The asks that were put on me, aside from the lack of flexibility, were certainly not out of the ordinary and I do credit this experience to now being able to efficiently lesson plan. Nonetheless, I needed a lifeline in the moment. For me, this lifeline came in part through the Core Art Standards. Offering the language and direction I needed, the standards helped me to form much of my practice in the first year of teaching. Unlike the pervious 1994 National Standards, the new standards offered more guidance to develop lessons. When lesson planning I would begin with the language from the standards and build out activities and assessments that were aligned with the age group. It was a highly formulaic and systematic approach to developing lesson plans in an efficient manner (this approach to lesson planning is problematic and would only become evident in my following years of teaching). However, in that moment the standards, in many ways, performed in way that they were intended.
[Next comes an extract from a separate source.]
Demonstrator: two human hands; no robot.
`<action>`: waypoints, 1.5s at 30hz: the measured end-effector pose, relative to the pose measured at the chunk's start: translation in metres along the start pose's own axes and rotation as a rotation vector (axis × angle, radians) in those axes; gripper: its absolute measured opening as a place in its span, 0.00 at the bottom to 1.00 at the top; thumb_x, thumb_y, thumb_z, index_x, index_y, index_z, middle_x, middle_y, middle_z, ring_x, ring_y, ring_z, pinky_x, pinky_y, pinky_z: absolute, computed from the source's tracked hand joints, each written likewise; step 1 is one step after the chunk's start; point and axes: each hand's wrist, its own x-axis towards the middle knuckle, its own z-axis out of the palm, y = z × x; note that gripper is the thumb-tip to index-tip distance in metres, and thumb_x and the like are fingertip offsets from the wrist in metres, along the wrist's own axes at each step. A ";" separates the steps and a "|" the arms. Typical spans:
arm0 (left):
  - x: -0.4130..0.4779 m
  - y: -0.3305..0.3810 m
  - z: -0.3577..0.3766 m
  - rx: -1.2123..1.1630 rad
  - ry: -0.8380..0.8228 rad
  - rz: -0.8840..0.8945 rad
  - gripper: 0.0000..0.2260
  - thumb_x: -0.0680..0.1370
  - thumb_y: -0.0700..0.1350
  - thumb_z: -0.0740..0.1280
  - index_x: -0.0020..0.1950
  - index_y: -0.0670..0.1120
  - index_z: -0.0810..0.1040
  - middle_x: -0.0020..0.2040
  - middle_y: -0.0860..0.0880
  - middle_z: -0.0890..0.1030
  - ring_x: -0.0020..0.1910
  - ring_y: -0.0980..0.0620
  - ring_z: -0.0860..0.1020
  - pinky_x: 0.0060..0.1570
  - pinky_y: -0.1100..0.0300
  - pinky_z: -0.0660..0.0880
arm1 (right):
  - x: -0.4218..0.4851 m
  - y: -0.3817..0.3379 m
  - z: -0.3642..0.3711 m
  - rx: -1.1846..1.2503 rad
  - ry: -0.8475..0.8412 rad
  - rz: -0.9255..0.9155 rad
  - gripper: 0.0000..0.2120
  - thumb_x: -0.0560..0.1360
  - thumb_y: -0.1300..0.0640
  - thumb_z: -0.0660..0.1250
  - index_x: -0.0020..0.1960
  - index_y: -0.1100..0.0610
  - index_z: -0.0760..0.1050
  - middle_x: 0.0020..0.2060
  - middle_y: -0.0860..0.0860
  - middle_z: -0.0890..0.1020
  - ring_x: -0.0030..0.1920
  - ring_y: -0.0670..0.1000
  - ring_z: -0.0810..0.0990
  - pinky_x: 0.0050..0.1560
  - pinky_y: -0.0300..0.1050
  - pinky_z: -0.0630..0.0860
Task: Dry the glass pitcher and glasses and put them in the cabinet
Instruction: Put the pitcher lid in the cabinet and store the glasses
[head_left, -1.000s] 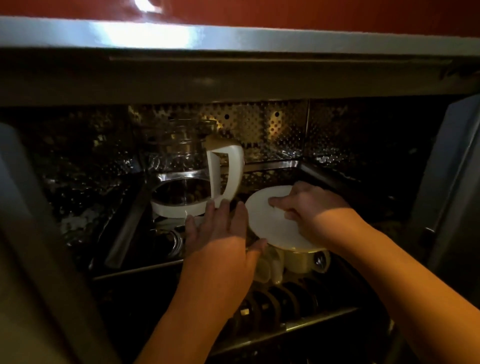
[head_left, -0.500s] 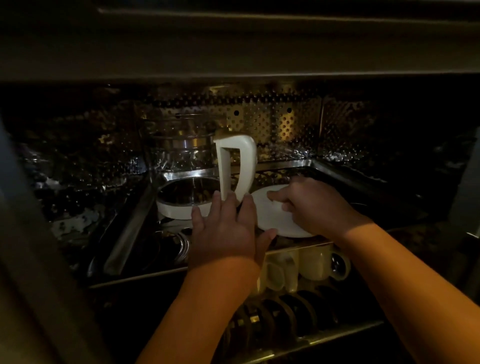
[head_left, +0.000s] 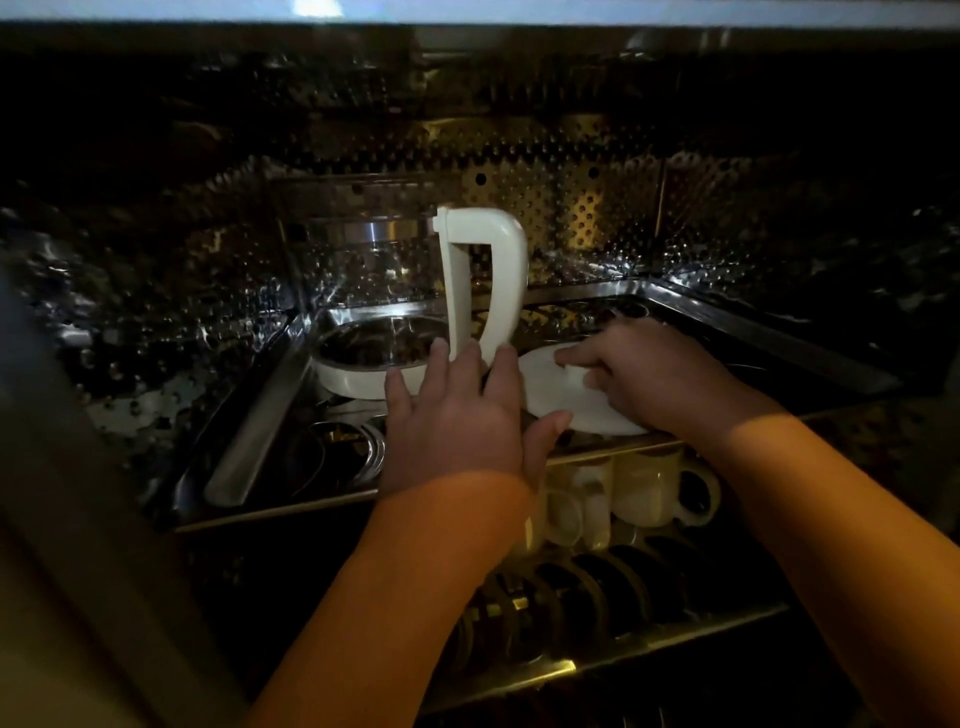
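The glass pitcher (head_left: 374, 291) stands upright on the upper metal shelf (head_left: 270, 506) inside the dark cabinet, with its clear body to the left and its white handle (head_left: 498, 270) turned to the right, towards the camera. Behind the pitcher rises the perforated metal back wall (head_left: 587, 208). Just in front of the pitcher and a little lower, round glass rims (head_left: 337, 454) lie in shadow; what they belong to cannot be told. The left hand (head_left: 457, 421) reaches in at the foot of the pitcher's handle, its fingers straight and spread, the fingertips touching the lower end of the handle and the white base, gripping nothing; its thumb lies against the near edge of the white lid (head_left: 561, 400). That round lid lies flat on the shelf just right of the pitcher. The right hand (head_left: 660, 374) rests on top of the lid with its fingers curled down, pinching it. Below the shelf, right of and under the pitcher, pale mugs (head_left: 649, 486) sit together, and lower still a row of dark plates (head_left: 613, 587) stands on edge in a rack
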 end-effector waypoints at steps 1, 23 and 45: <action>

Zaffini (2018) states that the 2014 Core Arts Standards were designed in response to a call for more authentic and specific standards: “In a time when we are striving to equip our students with skills that will help them succeed long after they leave our classrooms, the new standards focus on authentic teaching and learning for our students… There was a resounding call for more specifics within the standards, particularly a call to delineate what students should be doing and learning within their grade level” (p. 57). I would go further to suggest that teacher experience (or lack thereof) was also a factor in the call for change. According to a 2018 study by Ingersoll et al., “in 1987-88, the modal…public school teacher had 15 years of teacher experience…by 2015-16 the modal public school teacher was…in their first three years” (p. 11). While these statistics are tied in part to hiring trends, it remains a telling story of the needs of many teachers; as I struggled for guidance, many other teachers also struggled for guidance in their first years of teaching. While there are challenges to navigating the standards (accommodations, cultural relevancy, etc), they present an opportunity to begin somewhere, a step that is often the most daunting.
(2)
Chicago Public Schools launched the office of equity in 2018 to address opportunity gaps throughout the district. CPS recognized that “while student talent is distributed evenly across our schools, opportunity is not”, a claim that is problematic given CPS’s practice of school closures and the openings of selective enrollment schools (CPS, n.d.). Nonetheless, in alignment with CPS’s five-year vision (academic progress, financial stability, integrity), the office of equity implemented a curriculum initiative to provide “high-quality rigorous instruction” equitably across the district. In 2019, the CPS arts department called on teachers to work with curriculum consultants to design a comprehensive, standards aligned curriculum for Dance, Fine Arts, Music, and Theater. Eight fellow music teachers and I were selected to develop the first stage of the process: scope and sequence. This work included assigning/unpacking standards and writing unit descriptions. Over the span of six months, we selected six priority standards for each grade level (standards most applicable) and developed a unit plans (unit description, student learning objectives, and overview of unit assessment) aligned around the priority standards.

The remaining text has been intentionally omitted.